Provided information section start

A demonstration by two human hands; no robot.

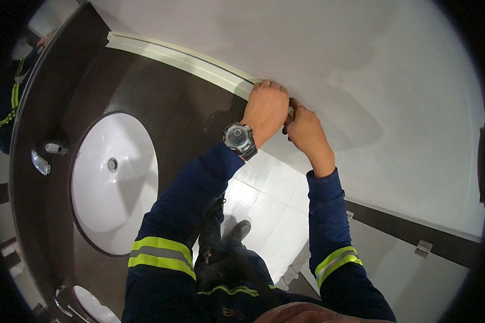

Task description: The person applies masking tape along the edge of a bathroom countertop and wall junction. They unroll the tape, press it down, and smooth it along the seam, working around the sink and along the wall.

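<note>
Two pale strips of masking tape (188, 65) run along the joint between the dark countertop (183, 102) and the white wall (361, 64), one on each side of a thin dark line. My left hand (267, 110), with a digital watch (239, 139) on its wrist, is at the near end of the tape. Its fingers are curled against the wall, and what they hold is hidden. Close beside it, my right hand (307, 129) is closed in a pinch by the counter's front corner. A small pale bit shows between the two hands, too small to name.
To the left an oval white washbasin (140, 161) is set in the counter, with a chrome tap (40, 161) behind it. A second basin (94, 304) lies at the lower left. A mirror (5, 107) borders the counter's far left. Light floor tiles (264, 188) show below my arms.
</note>
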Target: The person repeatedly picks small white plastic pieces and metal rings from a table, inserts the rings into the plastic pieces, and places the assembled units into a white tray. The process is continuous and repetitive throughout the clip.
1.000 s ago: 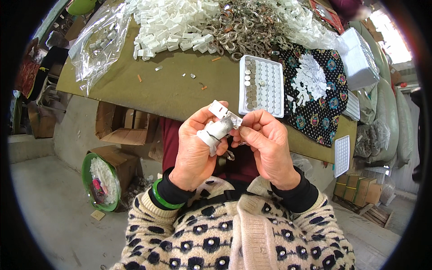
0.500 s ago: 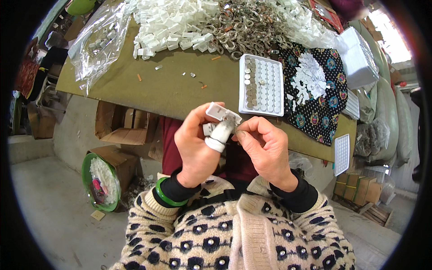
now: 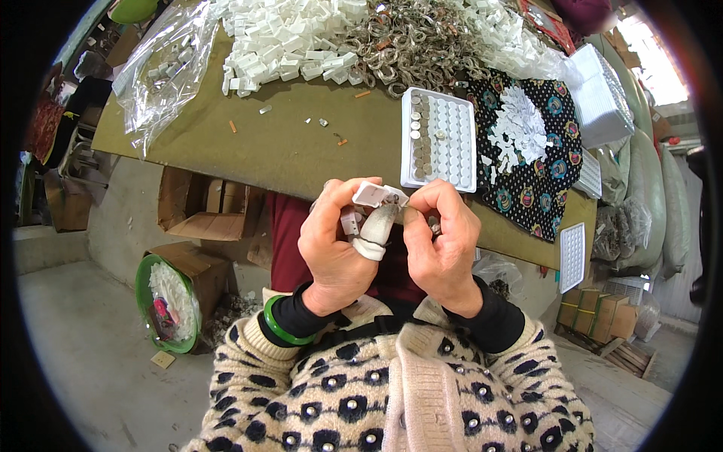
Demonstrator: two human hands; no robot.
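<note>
My left hand [image 3: 331, 260] is closed round a small white plastic case [image 3: 368, 194], with its thumb in a worn, greyish-white finger cover [image 3: 374, 230] pressing on the case. Another white piece [image 3: 350, 221] sits in the same palm, under the case. My right hand [image 3: 448, 260] pinches at the right end of the case with thumb and forefinger. What lies between those fingertips is too small to make out. Small shiny bits show in the curled fingers of that hand. Just beyond my hands, a white tray [image 3: 456, 183] of round pockets holds silvery, coin-like discs [image 3: 416, 135] along its left side.
Heaped white plastic cases [image 3: 282, 45] and tangled wire-like coils [image 3: 414, 41] cover the table's far side. White slips [image 3: 520, 128] lie on a patterned cloth [image 3: 538, 200]. A clear bag [image 3: 162, 75] rests at left. Below stand a cardboard box [image 3: 215, 226] and a green basin [image 3: 143, 301].
My right hand's fingertips have risen to the right end of the case. My left hand has shifted slightly right and the case has tilted a little.
</note>
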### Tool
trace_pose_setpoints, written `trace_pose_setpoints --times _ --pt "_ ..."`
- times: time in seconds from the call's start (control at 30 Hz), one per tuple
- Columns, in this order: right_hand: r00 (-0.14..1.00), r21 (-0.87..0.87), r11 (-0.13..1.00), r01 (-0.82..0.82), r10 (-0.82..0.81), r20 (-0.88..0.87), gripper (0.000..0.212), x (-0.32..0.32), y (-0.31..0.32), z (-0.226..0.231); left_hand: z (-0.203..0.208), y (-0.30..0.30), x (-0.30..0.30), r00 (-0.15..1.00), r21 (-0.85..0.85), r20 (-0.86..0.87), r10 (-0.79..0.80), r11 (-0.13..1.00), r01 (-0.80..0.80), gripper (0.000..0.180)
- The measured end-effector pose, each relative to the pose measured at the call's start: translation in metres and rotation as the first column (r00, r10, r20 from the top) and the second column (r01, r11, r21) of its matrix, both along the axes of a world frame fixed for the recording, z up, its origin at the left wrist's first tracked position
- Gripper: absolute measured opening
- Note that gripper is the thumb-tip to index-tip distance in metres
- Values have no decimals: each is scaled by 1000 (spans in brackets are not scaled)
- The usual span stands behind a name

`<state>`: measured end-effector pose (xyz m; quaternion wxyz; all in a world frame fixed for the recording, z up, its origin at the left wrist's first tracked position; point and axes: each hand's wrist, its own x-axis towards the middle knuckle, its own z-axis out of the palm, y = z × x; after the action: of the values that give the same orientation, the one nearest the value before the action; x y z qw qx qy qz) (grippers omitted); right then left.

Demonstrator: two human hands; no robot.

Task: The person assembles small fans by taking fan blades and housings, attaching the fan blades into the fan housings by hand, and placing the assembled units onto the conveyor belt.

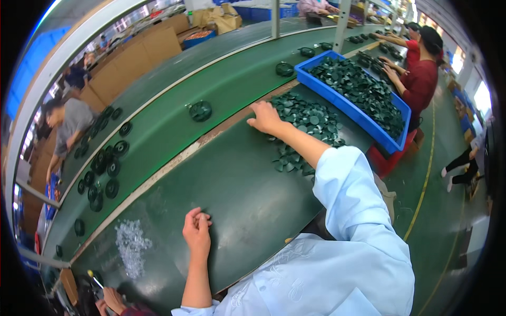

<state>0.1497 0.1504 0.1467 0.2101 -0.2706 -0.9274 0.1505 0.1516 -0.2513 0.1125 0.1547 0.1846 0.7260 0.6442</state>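
My right hand (266,118) reaches over the far edge of the green work table (237,195), next to the conveyor belt. Its thumb and forefinger are apart, and I see nothing between them. Just right of it lies a loose pile of small dark green discs (311,118). Over the table's middle my left hand (197,231) is closed, fingers curled in with the thumb against them; whatever it may hold is hidden. To its left a heap of small clear plastic pieces (132,247) lies on the table. A round dark part (200,111) sits on the belt beyond my hands.
A blue crate (353,108) full of similar green discs stands at the right end. The green conveyor belt (168,137) carries several black round parts (108,163) at the left. A co-worker's hand (112,299) with a screwdriver (96,280) shows at lower left. Co-workers in red (421,79) work at far right.
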Motion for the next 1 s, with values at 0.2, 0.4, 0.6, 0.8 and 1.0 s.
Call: trace_pose_setpoints --times 0.2,0.4,0.6,0.8,1.0 --pt "963 147 975 164 -191 191 75 5 104 0 -3 0 2 998 -88 -66 -17 996 11 20" --pt "874 -28 991 128 -99 476 67 3 114 7 0 7 4 993 -138 -120 -12 990 -4 19" --pt "964 236 968 -87 22 264 17 10 99 0 3 11 8 995 -143 -100 4 990 -18 19" --pt "934 65 942 -330 316 168 21 24 63 21 2 1 0 991 -168 -130 -37 986 15 19" --pt "874 -112 867 -485 485 -34 26 50 0 42 -4 -4 -7 976 -251 -217 -9 967 -47 20"
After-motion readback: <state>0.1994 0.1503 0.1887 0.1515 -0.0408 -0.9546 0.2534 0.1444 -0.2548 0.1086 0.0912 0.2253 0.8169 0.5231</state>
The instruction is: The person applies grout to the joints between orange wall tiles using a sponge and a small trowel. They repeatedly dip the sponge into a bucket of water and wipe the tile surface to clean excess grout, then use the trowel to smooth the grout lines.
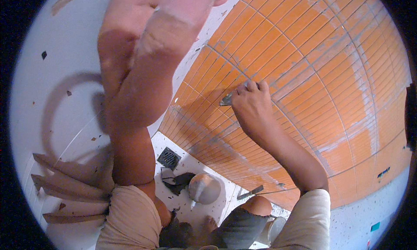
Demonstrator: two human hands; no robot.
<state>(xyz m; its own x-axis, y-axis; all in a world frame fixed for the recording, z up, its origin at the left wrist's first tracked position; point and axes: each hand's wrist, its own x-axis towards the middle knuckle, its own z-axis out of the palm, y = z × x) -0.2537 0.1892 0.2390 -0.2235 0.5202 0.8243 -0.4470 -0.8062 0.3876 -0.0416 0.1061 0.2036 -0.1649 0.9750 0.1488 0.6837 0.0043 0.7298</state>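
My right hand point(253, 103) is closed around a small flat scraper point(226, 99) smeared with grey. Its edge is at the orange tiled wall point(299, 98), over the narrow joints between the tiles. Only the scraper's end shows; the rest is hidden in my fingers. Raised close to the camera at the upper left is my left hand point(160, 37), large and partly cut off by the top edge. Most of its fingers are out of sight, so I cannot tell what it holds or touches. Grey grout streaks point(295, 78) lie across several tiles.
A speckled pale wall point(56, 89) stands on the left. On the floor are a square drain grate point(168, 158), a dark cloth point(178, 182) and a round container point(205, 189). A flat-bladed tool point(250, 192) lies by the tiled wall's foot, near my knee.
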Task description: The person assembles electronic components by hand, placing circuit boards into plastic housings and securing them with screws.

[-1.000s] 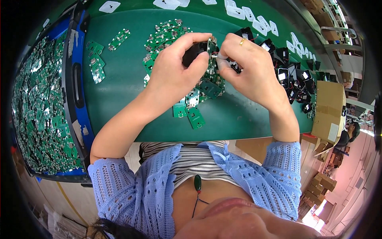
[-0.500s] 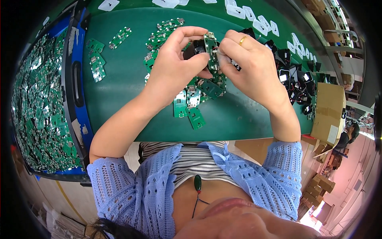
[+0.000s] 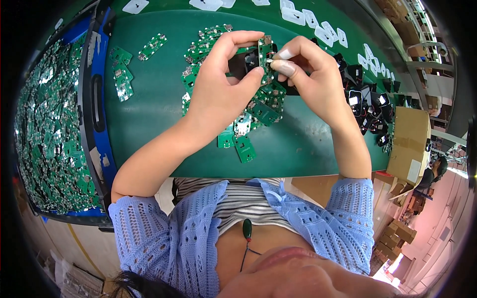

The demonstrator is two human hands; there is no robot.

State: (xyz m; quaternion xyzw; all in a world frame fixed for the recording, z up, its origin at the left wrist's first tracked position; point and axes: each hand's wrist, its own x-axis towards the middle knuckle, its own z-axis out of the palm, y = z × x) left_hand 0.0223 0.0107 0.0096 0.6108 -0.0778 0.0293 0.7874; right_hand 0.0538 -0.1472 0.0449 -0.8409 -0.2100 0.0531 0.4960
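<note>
Over the middle of the table, my left hand [image 3: 208, 97] grips a green circuit board [image 3: 264, 49] by its ends, together with a black plastic housing [image 3: 252, 61] behind it. The board stands on edge between thumb and fingers. At its right side the thumb and forefinger of my right hand [image 3: 318, 74] pinch something tiny, too small to make out, against the board. Below and behind both hands lies a loose pile of green circuit boards [image 3: 263, 112], partly covered by my left hand.
A blue and black crate [image 3: 97, 104] full of circuit boards stands at the left. Several loose boards [image 3: 122, 82] lie beside it. Black housings with wires [image 3: 367, 97] are heaped at the right, near a cardboard box [image 3: 410, 141]. Translucent white plastic pieces [image 3: 325, 36] line the far side.
My right hand has turned, and its thumb and forefinger now point at the board's edge in a pinch. The board has shifted slightly in my left hand.
</note>
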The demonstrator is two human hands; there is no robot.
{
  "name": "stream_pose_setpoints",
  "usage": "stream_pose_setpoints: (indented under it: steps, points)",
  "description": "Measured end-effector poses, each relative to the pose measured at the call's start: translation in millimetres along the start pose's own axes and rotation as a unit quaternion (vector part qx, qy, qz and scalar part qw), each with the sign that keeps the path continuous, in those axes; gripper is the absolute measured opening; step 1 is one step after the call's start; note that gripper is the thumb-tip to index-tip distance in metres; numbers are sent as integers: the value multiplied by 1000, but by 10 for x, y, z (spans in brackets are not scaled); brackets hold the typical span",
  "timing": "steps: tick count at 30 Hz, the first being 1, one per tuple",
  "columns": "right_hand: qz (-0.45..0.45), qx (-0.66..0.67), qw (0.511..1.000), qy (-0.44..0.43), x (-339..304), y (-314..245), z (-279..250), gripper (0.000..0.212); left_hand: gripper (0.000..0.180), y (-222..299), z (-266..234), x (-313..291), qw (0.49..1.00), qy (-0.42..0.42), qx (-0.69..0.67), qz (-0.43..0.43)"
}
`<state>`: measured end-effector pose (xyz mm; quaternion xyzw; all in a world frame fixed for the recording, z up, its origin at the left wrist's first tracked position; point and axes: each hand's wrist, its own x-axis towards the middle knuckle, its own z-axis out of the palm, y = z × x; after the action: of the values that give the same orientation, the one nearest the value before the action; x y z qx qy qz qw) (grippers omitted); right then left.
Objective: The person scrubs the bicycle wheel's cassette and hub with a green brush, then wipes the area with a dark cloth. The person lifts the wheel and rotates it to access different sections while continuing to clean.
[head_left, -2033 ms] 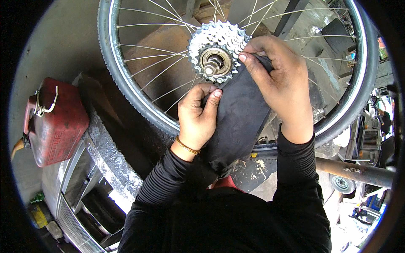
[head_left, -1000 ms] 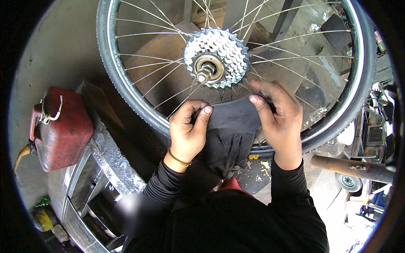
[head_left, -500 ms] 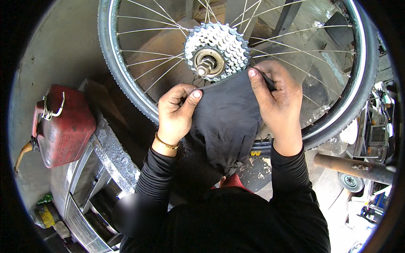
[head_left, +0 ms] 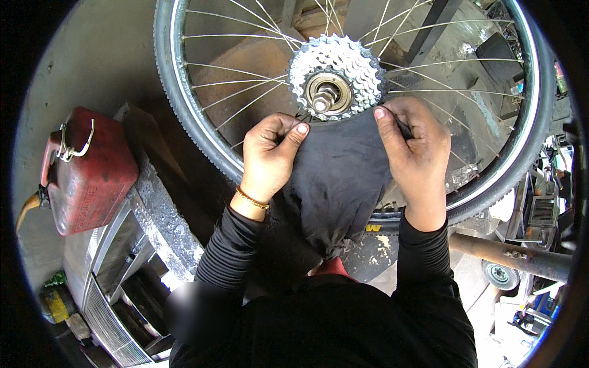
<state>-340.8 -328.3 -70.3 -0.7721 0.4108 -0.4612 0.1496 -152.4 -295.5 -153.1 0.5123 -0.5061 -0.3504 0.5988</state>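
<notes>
— Left hand (head_left: 270,153) and right hand (head_left: 422,144) both pinch the dark cloth (head_left: 342,175), its far edge stretched between them, by the near side of the sprockets (head_left: 336,70)!
— Touching them?
— Can't tell! Open gaps within the wheel (head_left: 543,98), left and right; red can (head_left: 95,178) well apart on the left.
— Hidden?
— Several fingertips, and the near rim behind the cloth; the far rim's cut off.
</notes>
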Motion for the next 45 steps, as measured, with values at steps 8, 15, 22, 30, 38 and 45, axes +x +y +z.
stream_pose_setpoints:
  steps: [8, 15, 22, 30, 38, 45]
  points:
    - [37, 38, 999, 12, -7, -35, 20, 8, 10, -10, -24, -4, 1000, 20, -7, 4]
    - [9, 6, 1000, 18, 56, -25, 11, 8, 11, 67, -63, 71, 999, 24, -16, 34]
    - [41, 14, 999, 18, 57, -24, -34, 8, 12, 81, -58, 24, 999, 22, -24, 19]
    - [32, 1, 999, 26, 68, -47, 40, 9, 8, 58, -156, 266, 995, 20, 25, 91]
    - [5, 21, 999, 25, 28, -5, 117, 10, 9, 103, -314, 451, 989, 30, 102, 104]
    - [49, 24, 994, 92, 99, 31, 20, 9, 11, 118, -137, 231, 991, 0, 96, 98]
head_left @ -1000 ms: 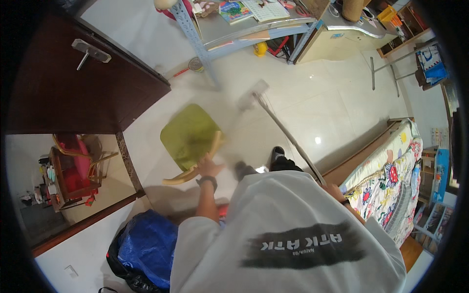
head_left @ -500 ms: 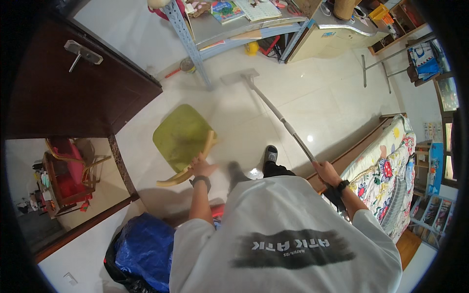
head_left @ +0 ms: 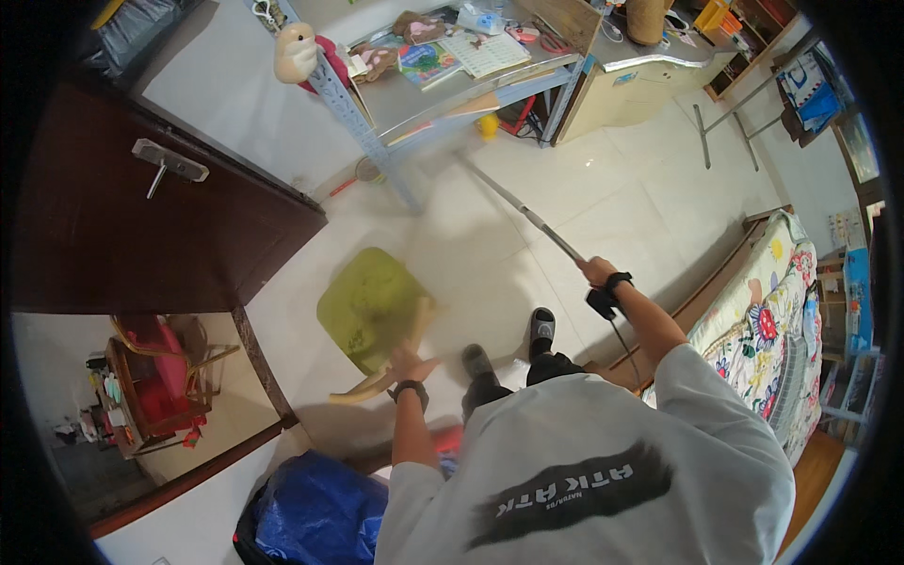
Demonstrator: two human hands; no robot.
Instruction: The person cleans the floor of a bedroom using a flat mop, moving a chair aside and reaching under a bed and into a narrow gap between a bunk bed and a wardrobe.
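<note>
My right hand [head_left: 597, 271] is wrapped round the upper end of a flat mop's grey pole [head_left: 527, 213]. The pole slants away to the far left, and its blurred head is at the foot of the desk. On the left, a chair with a green seat [head_left: 365, 299] stands on the tiled floor. My left hand [head_left: 409, 365] grips the curved wooden rail [head_left: 360, 391] of its back, the thumb pointing out to the right.
A metal-framed desk [head_left: 414, 111] with books and plush toys stands ahead. At left is a dark door [head_left: 160, 221] beside a doorway. A blue bag [head_left: 315, 513] lies at lower left, a bed with a flowered quilt [head_left: 753, 330] at right. My slippered feet [head_left: 541, 330] are on the floor.
My right hand has gone forward and up with the pole, and the mop head has slid left, further toward the desk. My left hand remains on the chair rail. The whole view has shifted.
</note>
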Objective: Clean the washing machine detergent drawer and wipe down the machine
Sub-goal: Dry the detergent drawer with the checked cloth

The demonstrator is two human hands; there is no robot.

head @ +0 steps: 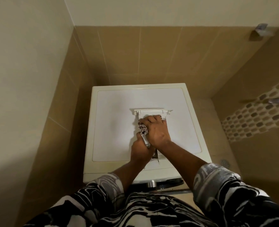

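Note:
A white detergent drawer (151, 112) lies on top of the white washing machine (115, 115), its front panel at the far end. My right hand (156, 130) grips a dark patterned cloth (142, 126) and presses it into the drawer's middle. My left hand (140, 149) grips the drawer's near left side. Most of the drawer's inside is hidden by both hands.
The machine stands in a narrow tiled corner, with walls close on the left and behind. A shower area with a floor drain (225, 163) and a patterned tile strip (256, 115) lies to the right. The machine's door (168, 184) hangs open below the front edge.

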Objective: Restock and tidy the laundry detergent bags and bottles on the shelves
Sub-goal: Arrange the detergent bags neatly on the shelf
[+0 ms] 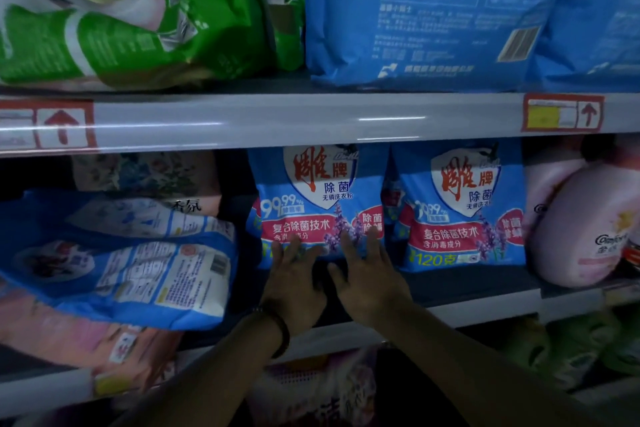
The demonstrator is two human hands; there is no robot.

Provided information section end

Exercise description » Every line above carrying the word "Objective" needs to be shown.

Answer to the exercise »
Objective: The person scrubs the bicycle wheel's cassette and hub with a green brush, then wipes the area with a dark cloth. The person lifts the wheel and rotates it to access different sections while continuing to clean.
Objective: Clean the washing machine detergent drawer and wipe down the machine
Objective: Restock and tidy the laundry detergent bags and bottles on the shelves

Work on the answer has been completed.